The records that follow are to be transcribed exactly.

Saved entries

◆ ◆ ◆ ◆ ◆ ◆ ◆

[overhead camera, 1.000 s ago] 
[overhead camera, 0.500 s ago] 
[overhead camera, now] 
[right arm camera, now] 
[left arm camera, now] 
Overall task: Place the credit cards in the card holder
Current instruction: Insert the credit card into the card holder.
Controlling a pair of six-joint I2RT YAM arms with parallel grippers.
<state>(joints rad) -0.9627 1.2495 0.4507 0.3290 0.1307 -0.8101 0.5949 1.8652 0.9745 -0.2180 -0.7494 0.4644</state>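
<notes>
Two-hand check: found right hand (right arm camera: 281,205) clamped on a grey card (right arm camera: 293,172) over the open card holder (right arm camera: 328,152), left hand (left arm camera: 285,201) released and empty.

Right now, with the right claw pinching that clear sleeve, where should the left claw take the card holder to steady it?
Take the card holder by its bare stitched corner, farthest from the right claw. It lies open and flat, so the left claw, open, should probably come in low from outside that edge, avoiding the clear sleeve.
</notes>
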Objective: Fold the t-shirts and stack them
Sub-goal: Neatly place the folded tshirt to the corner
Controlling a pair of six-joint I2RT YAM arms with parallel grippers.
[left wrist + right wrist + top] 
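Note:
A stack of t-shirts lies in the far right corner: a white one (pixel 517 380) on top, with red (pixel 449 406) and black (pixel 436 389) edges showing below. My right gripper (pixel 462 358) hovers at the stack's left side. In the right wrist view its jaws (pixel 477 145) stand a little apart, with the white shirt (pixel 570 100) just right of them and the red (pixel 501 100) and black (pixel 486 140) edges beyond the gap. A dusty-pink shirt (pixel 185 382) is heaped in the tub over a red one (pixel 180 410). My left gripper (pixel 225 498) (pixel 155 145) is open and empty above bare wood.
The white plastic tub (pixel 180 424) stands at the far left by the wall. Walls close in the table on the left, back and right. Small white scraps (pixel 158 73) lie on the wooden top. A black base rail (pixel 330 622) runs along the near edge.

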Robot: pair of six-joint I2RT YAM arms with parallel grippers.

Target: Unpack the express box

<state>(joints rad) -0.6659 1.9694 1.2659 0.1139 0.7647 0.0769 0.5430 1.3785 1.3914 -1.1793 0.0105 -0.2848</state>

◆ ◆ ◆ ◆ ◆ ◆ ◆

**Answer space**
[overhead camera, 1.000 s ago] 
[overhead camera, 0.500 s ago] 
[overhead camera, now] 
[right arm camera, now] 
[left arm camera, now] 
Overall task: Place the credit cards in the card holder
Current instruction: Insert the credit card into the card holder.
Controlling a pair of six-joint I2RT YAM arms with parallel grippers.
<state>(joints rad) -0.9627 1.2495 0.4507 0.3290 0.1307 -0.8101 0.5949 1.8652 0.9745 -0.2180 -0.7494 0.4644</state>
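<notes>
Two-hand check: found right hand (right arm camera: 281,205) clamped on a grey card (right arm camera: 293,172) over the open card holder (right arm camera: 328,152), left hand (left arm camera: 285,201) released and empty.

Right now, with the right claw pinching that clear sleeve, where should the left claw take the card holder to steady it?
Take the card holder by its bare stitched corner, farthest from the right claw. It lies open and flat, so the left claw, open, should probably come in low from outside that edge, avoiding the clear sleeve.
</notes>
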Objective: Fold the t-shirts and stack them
Sub-goal: Neatly place the folded tshirt to the corner
Controlling a pair of six-joint I2RT YAM arms with parallel grippers.
[left wrist + right wrist + top] 
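Note:
A stack of t-shirts lies in the far right corner: a white one (pixel 517 380) on top, with red (pixel 449 406) and black (pixel 436 389) edges showing below. My right gripper (pixel 462 358) hovers at the stack's left side. In the right wrist view its jaws (pixel 477 145) stand a little apart, with the white shirt (pixel 570 100) just right of them and the red (pixel 501 100) and black (pixel 486 140) edges beyond the gap. A dusty-pink shirt (pixel 185 382) is heaped in the tub over a red one (pixel 180 410). My left gripper (pixel 225 498) (pixel 155 145) is open and empty above bare wood.
The white plastic tub (pixel 180 424) stands at the far left by the wall. Walls close in the table on the left, back and right. Small white scraps (pixel 158 73) lie on the wooden top. A black base rail (pixel 330 622) runs along the near edge.
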
Robot: pair of six-joint I2RT YAM arms with parallel grippers.

Target: Unpack the express box

<state>(joints rad) -0.6659 1.9694 1.2659 0.1139 0.7647 0.0769 0.5430 1.3785 1.3914 -1.1793 0.0105 -0.2848</state>

There is no more to the answer.